I first heard about a cookie table when my niece was planning her own wedding in Pittsburgh. Family members and guests, I learned, were expected to show up bearing boxes of their favorite home-baked cookies, all to be displayed on a long banquet table. Everyone would help themselves after the ceremony and also take some cookies home as party favors. It all sounded charming but also a bit humble, like a card table laden with Snickerdoodles trying to upstage the fancier wedding cake.
I simply couldn’t understand the awe the custom inspired in these parts of western Pennsylvania and eastern Ohio—until I came face to face with the cookie table itself. It was a wonder, with acres of colorful baked treats, perhaps a couple thousand of them, each one more extravagant than the next. All were arranged like jewels on tiers of silver platters that had been carefully adorned with tulle and lace.
Liz Nohra, curator of a cookie-table exhibit at the local history museum in Youngstown, Ohio, traces the custom back to immigrants—mostly Italians, Eastern Europeans, and Greeks—who worked in the steel mills and perhaps couldn’t afford a wedding cake. As to where the custom originated—Youngstown or Pittsburgh—no one is certain. At Our Lady of Mount Carmel church, in Youngstown, it can take all day to set up a proper cookie table. The record number at one wedding, according to Lou Fusillo, who manages the catering for the church, is 15,000 cookies. People may notice the bride’s dress or and swoon at the flowers, he says, but it’s not a successful wedding until guests pronounce judgment on the table. “And there better be lots of cookies,” he adds.
Usually, the bride’s family does most of the baking, but everyone is welcome to pitch in. Bakers win points for creating bite-sized delicacies that come from family recipes, and the more difficult to make the better. The most popular cookie may be the ladylock, a flaky pastry horn with a silky cream filling. It’s also called a clothespin cookie, because grandmothers wrapped the pastry around a wooden clothespin that was later extracted to make space for the cream filling. Another favorite is the pizzelle, a flat wafer, round and lacy, like a snowflake, with a whisper of anise or lemon. And everyone loves the buttery Greek and Italian wedding cookies, dusted with powdered sugar, as well as the Czech kolaches, rolled leaves of dough that are either crispy with nuts or sweet and chewy with fruit.
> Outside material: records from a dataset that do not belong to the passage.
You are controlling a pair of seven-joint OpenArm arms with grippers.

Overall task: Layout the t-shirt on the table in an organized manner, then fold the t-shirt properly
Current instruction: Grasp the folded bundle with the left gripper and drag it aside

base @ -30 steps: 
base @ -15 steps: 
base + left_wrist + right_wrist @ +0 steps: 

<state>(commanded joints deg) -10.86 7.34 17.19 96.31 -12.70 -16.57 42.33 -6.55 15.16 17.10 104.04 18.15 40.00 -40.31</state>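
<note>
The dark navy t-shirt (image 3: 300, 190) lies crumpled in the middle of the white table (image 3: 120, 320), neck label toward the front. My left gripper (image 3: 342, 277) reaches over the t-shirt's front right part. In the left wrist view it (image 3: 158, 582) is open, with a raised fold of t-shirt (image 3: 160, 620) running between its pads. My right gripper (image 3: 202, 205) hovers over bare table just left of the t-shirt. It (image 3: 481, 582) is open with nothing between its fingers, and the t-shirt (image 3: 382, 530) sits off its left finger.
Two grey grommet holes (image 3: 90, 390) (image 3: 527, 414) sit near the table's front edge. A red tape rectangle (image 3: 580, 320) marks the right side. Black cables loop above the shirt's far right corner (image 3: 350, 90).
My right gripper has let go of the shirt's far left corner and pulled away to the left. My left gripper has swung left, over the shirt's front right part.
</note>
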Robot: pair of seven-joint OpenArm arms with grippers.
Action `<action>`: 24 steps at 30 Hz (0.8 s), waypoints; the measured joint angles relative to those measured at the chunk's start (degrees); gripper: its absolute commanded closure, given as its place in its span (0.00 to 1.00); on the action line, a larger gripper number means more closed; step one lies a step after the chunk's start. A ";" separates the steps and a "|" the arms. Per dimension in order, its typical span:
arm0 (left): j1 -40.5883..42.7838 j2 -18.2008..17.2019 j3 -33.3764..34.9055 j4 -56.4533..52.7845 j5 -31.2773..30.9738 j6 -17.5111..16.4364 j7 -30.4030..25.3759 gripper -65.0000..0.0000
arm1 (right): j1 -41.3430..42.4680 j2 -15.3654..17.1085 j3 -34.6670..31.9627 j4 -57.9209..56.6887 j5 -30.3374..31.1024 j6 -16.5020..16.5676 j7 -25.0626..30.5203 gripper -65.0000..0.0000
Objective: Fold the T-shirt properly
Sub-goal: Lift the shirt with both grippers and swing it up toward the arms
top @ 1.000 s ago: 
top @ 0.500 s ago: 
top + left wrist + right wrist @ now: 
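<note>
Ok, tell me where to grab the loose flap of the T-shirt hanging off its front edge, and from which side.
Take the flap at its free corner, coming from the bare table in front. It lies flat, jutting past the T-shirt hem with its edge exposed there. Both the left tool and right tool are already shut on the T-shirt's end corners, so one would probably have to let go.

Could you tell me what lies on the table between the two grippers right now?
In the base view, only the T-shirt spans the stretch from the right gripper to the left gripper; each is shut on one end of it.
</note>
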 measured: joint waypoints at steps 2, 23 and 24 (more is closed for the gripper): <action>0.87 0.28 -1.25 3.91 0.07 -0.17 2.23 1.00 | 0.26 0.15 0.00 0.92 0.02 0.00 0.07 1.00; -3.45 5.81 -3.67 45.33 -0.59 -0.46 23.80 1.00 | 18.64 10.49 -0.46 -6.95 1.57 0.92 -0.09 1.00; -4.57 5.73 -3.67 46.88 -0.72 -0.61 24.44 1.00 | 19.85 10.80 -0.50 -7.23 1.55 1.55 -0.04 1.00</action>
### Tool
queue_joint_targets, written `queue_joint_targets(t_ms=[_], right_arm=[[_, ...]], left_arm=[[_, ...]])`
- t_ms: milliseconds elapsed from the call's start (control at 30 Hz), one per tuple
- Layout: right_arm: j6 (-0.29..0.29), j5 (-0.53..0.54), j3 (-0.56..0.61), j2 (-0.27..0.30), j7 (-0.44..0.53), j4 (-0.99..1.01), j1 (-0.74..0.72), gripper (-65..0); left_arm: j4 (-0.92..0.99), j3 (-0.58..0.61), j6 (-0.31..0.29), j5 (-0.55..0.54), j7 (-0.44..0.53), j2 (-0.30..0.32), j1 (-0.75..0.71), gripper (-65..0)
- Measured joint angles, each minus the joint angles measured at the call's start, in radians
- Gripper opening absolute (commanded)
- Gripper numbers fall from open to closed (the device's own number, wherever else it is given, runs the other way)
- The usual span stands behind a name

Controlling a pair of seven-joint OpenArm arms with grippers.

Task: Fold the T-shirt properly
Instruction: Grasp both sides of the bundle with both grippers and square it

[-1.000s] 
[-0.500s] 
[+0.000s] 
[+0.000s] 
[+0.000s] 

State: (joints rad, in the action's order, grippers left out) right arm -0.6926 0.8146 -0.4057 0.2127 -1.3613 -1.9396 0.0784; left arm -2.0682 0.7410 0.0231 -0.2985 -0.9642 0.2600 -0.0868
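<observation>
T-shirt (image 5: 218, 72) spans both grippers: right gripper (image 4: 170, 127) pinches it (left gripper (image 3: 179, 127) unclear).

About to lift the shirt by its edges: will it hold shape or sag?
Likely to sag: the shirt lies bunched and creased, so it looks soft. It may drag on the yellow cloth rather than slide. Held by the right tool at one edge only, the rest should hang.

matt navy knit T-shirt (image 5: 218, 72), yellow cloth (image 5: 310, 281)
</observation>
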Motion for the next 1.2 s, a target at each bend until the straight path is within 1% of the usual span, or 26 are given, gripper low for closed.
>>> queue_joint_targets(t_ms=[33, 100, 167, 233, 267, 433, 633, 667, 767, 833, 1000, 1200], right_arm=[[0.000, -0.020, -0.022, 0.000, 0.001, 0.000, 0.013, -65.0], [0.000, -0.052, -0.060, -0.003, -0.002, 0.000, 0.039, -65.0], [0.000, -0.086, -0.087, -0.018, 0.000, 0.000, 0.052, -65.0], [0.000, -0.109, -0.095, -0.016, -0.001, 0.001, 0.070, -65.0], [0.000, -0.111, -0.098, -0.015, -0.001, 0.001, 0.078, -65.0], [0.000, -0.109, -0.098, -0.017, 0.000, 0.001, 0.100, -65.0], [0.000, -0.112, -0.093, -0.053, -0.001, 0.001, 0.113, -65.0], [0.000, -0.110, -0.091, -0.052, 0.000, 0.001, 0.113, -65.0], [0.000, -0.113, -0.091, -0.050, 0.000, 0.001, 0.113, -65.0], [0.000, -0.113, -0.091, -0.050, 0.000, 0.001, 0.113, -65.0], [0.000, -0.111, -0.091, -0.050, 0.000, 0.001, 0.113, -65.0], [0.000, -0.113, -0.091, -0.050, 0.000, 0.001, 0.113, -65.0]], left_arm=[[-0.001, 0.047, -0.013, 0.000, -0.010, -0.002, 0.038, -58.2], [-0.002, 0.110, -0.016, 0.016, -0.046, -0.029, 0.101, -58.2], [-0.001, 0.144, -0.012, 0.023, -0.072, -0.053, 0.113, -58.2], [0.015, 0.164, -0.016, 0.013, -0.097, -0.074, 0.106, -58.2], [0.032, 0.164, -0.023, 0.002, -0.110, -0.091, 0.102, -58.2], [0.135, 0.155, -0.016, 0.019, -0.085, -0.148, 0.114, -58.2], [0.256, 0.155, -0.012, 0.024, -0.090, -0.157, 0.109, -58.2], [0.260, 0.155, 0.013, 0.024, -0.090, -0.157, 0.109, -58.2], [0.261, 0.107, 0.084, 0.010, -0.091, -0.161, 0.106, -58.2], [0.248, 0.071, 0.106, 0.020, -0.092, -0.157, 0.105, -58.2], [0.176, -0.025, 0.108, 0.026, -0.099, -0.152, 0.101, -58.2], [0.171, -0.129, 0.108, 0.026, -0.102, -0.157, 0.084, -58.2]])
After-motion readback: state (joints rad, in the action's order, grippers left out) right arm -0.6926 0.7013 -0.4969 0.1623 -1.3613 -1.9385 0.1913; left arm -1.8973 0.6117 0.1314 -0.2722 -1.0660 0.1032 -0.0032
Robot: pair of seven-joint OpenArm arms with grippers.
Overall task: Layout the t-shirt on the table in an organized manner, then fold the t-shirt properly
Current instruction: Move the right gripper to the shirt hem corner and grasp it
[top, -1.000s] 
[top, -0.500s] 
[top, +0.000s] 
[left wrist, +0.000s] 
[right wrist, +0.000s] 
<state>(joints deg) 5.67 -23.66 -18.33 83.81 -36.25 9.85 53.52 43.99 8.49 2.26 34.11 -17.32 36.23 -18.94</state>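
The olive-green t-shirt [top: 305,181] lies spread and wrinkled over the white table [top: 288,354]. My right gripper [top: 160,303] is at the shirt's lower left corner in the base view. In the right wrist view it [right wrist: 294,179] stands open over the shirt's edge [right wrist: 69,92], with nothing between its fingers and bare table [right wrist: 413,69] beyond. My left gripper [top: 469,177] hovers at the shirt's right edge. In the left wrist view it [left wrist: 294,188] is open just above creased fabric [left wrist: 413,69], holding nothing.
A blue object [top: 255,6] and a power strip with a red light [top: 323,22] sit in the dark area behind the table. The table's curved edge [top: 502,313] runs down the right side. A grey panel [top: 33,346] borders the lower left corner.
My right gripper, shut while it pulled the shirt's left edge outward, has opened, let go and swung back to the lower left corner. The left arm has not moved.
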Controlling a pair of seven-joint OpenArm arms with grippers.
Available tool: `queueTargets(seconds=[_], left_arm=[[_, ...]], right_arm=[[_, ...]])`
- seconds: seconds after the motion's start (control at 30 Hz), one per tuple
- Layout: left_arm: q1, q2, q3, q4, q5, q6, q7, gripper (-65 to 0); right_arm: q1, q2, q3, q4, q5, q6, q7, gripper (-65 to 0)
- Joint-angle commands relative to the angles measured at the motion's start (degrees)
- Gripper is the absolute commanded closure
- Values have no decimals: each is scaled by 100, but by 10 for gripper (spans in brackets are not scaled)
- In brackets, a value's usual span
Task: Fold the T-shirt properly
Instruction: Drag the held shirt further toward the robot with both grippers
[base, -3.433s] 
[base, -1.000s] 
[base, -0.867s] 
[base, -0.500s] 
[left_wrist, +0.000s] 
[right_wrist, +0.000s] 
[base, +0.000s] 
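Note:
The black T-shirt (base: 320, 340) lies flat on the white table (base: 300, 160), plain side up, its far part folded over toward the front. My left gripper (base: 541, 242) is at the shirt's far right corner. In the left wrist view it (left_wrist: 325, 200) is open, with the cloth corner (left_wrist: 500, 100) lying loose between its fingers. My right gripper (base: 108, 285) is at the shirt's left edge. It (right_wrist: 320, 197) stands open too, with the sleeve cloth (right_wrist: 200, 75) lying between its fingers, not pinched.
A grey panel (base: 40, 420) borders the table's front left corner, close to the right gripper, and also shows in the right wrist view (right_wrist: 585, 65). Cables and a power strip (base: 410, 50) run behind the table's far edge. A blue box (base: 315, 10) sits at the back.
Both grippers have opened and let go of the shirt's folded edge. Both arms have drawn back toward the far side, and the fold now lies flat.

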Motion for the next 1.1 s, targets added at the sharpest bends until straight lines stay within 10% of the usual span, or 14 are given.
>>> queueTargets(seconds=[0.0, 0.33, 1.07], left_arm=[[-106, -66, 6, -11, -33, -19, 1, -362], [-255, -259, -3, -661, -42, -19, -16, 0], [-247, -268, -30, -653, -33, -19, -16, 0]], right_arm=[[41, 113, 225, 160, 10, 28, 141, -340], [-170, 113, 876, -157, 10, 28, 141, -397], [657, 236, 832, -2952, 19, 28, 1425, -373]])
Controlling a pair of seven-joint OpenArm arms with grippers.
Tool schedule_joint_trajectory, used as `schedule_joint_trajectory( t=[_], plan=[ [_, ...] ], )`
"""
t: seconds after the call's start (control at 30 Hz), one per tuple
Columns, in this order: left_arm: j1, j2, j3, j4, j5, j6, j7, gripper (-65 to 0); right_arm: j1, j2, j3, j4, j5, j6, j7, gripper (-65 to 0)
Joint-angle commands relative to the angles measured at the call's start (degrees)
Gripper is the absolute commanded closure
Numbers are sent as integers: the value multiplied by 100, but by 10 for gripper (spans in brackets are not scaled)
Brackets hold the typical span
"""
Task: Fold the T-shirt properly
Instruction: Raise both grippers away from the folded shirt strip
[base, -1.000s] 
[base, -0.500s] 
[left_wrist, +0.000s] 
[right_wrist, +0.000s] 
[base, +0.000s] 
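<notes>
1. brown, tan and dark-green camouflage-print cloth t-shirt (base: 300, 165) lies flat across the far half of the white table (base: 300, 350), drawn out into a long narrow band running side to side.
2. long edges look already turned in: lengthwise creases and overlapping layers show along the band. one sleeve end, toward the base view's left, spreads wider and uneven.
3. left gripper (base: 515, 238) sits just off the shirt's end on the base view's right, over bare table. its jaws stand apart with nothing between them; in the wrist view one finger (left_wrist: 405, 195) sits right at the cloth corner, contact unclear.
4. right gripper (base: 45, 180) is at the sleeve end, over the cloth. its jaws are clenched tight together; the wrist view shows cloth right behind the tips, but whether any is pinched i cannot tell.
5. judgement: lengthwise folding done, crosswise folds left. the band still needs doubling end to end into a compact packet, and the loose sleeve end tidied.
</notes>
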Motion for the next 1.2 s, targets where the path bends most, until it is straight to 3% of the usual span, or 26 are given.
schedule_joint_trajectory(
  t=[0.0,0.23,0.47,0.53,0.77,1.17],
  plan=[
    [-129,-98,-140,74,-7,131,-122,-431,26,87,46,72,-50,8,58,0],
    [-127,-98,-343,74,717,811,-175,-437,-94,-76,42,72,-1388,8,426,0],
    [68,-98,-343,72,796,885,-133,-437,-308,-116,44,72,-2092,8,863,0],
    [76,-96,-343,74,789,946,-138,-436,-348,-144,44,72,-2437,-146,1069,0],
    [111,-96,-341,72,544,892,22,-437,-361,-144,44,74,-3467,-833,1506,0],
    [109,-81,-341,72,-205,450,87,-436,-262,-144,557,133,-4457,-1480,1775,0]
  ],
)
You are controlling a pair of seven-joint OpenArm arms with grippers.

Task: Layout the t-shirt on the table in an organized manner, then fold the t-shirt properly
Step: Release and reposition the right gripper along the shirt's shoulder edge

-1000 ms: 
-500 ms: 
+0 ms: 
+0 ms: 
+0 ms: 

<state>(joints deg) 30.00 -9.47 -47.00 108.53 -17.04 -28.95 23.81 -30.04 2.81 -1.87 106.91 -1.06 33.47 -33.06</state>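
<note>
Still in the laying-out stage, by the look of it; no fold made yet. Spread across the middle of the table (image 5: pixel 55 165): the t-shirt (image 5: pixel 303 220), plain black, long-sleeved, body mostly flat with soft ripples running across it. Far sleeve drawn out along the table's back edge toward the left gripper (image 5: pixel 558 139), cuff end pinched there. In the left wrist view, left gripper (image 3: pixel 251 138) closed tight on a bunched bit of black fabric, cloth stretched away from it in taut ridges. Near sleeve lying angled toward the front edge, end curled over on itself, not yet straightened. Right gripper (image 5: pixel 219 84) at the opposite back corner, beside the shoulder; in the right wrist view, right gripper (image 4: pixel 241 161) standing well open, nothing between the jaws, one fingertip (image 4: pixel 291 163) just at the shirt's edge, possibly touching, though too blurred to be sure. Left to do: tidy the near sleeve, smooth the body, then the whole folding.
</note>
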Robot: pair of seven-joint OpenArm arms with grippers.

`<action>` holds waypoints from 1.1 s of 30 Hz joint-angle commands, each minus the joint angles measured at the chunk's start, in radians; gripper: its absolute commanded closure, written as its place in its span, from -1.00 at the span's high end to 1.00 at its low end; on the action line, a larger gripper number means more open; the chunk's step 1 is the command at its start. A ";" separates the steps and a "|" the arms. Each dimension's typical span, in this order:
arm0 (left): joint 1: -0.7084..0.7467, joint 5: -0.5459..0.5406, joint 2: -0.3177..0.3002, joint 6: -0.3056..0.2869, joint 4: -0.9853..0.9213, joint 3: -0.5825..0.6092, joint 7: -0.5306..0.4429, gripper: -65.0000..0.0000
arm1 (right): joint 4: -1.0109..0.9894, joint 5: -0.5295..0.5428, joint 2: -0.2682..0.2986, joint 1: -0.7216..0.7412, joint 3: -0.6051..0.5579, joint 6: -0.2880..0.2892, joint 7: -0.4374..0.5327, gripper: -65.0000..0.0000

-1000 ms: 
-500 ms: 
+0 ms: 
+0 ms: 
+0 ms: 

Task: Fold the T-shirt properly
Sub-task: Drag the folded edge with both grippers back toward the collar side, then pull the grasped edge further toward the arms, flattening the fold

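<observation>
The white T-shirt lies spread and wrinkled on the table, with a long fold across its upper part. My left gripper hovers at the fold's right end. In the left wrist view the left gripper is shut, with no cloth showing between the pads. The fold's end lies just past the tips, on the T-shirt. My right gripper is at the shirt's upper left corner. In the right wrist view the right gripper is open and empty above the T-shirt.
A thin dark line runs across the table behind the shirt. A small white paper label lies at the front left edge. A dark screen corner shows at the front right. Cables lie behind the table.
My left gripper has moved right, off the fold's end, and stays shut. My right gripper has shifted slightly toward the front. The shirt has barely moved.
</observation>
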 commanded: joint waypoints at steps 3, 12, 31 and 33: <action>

There are wonderful tales of the angry aunt whose specialty wound up at the back of the display and a bride’s family fallen into disgrace when store-bought cookies turned up in the mix. But most of the lore surrounding the cookie table is about happy times. “It’s a way of bringing people into your celebration,” says Nohra, “sharing a heritage of family and food.” And the cookie table is spreading; she has tracked them not only to weddings but also to anniversary celebrations, graduations, showers, and baptisms as far away as West Virginia, Virginia, New York, New Jersey, and Delaware. I can vouch for one turning up in Connecticut. When I got married there last summer, my Pittsburgh relatives staged a cookie table full of our family favorites. The wedding cake made quite a splash, but it was the cookies that stole the show.